Is this packed-decimal data from a mainframe perhaps? It would probably be easier to generate the file as truly plain text at the source before transferring it. If you are using FTP, make sure the transfer is forced to be an ASCII transfer.

From your example in the first post, I think what you want is to read the 1A? to mean 'please insert 26 (decimal) question marks' and any other time we hit the special character in the same line or any other line.

It makes it all a bit complex, hence why I suggest you generate a fully expanded file at the source. If it won't fit, or the transfer takes too long, then there are commercial compression tools that are available for pretty much any platform combination. We changed one transfer from 23 hours to 4 by using one, but there will be others out there.
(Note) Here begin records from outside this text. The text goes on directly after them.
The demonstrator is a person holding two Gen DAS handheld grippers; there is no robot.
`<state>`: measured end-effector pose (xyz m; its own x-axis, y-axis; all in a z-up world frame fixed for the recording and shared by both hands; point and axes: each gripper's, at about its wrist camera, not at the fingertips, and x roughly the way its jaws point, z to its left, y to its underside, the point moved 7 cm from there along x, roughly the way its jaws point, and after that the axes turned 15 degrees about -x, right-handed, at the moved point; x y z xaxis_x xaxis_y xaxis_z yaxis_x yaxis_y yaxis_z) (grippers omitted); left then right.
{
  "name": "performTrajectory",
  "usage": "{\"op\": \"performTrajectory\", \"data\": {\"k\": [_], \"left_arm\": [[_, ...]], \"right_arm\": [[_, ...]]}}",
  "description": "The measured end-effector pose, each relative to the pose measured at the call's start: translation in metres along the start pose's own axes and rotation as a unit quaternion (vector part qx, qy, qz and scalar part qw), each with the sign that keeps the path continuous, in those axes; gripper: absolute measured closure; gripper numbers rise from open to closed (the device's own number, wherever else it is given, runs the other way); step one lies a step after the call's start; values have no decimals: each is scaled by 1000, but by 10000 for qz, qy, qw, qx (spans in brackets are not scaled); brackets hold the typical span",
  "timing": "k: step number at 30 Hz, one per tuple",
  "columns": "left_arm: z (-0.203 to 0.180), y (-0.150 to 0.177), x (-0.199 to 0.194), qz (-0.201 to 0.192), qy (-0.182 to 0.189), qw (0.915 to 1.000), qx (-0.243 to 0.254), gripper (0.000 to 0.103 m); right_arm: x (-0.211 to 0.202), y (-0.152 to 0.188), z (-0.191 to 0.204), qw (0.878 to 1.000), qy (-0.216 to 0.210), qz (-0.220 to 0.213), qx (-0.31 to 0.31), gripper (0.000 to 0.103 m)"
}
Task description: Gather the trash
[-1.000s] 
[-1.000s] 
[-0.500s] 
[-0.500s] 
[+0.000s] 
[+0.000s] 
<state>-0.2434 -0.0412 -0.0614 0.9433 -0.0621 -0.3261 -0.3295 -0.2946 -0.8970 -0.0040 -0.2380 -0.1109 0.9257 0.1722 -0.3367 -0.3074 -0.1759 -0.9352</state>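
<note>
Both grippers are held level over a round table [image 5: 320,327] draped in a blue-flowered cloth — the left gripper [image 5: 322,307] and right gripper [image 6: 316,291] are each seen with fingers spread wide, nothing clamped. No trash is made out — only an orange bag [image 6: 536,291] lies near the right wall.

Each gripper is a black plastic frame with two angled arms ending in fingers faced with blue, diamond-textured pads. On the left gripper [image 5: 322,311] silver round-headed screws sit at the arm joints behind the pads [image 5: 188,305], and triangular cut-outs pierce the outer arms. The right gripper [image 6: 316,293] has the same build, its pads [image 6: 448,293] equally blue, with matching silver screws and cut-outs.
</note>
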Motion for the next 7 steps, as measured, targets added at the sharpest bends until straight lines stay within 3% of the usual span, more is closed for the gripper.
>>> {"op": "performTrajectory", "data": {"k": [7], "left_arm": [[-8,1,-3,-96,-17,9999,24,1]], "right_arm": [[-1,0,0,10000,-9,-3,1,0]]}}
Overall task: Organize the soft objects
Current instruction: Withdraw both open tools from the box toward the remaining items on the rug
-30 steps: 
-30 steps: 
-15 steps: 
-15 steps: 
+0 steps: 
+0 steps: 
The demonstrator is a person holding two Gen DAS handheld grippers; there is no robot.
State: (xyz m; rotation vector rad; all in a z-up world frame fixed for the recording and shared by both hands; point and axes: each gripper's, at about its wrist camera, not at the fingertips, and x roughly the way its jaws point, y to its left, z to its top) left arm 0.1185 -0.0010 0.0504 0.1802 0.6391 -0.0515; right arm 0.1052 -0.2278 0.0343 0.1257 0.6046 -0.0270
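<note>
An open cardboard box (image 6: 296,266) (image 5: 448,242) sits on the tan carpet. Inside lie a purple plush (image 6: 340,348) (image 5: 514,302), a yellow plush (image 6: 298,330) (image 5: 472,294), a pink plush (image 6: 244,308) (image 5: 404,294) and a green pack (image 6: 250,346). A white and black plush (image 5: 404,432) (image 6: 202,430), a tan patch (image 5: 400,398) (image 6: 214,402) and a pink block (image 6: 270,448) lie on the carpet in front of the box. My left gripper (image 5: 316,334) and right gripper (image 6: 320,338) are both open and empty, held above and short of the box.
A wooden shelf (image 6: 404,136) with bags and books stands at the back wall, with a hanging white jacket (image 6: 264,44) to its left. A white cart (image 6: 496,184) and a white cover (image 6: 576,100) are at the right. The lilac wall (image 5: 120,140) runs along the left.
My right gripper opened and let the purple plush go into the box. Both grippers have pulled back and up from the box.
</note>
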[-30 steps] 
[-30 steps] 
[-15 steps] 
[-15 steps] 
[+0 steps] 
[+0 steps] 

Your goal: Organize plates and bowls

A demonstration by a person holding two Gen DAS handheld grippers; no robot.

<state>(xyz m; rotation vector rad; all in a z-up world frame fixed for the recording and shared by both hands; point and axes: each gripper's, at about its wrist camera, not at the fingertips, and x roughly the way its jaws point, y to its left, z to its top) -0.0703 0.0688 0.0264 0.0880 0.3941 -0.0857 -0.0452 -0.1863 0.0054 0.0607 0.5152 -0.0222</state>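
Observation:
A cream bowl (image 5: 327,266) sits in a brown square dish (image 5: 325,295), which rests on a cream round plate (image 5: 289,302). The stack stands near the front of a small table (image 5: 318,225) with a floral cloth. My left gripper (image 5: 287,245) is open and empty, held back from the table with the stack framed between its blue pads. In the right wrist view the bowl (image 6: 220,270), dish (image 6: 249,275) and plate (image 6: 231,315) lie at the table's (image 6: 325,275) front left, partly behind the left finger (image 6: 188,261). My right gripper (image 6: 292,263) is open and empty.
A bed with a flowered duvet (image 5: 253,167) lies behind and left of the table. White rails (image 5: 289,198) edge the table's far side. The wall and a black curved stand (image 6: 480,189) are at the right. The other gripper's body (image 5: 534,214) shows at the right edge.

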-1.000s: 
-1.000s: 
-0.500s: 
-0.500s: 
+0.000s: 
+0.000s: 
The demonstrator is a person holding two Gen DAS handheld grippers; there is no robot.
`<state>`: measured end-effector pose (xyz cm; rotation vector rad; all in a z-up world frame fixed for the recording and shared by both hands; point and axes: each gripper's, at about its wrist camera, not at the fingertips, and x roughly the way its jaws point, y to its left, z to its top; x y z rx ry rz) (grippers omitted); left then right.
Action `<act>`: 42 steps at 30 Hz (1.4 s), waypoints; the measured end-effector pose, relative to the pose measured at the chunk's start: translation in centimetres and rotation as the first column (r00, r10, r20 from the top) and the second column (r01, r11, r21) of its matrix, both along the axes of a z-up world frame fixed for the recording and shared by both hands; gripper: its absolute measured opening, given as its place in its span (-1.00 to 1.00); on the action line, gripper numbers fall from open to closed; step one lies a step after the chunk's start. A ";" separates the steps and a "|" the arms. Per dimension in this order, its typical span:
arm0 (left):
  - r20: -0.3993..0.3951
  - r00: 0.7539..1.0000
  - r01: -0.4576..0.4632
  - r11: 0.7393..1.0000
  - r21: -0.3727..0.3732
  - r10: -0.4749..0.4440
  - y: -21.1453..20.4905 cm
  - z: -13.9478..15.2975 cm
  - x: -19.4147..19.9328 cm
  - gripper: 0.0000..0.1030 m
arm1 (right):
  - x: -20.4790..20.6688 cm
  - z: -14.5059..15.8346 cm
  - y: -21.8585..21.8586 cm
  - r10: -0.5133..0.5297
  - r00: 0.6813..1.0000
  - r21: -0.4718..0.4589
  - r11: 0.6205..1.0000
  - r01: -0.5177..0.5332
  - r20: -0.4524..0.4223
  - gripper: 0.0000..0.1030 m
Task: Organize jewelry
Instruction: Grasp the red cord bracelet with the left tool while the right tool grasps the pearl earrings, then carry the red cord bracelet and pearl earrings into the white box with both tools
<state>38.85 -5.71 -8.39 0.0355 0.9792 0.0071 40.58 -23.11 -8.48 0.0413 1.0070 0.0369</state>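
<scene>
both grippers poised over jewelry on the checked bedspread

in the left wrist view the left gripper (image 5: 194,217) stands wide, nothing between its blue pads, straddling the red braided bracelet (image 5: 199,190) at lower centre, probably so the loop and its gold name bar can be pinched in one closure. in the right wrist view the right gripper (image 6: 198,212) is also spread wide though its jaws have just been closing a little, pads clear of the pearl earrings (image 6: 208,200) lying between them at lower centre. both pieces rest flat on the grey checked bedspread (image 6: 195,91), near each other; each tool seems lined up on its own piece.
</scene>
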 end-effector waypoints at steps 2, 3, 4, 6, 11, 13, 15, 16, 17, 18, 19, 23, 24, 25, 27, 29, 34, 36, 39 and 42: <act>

What is your source system?

Robin

dineshnak · August 20, 2014, 6:35am

Hi Robin,

We encounter fixed format special characters like "? or spaces" in the file between characters after hexadecimal values. The file got FTP from windows machine, provide some information how to handle the situtation using UNIX script.

Thanks,
Dines

rbatte1 · August 20, 2014, 6:38am

Is this a Windows compressed file, a Winzip file or something else?

It may be possible to expand this with gunzip or similar utilities if these are available to you, but we'd need to know how it is generated in the first place.

Robin

Skrynesaver · August 20, 2014, 6:54am

The substitution regex above matches any character which is not a letter, number or space (as defined by the current locale) followed by 2 characters that could be interpreted as hexadecimal, followed by any character and replaces them with the 3 spaces followed by the character repeated n times.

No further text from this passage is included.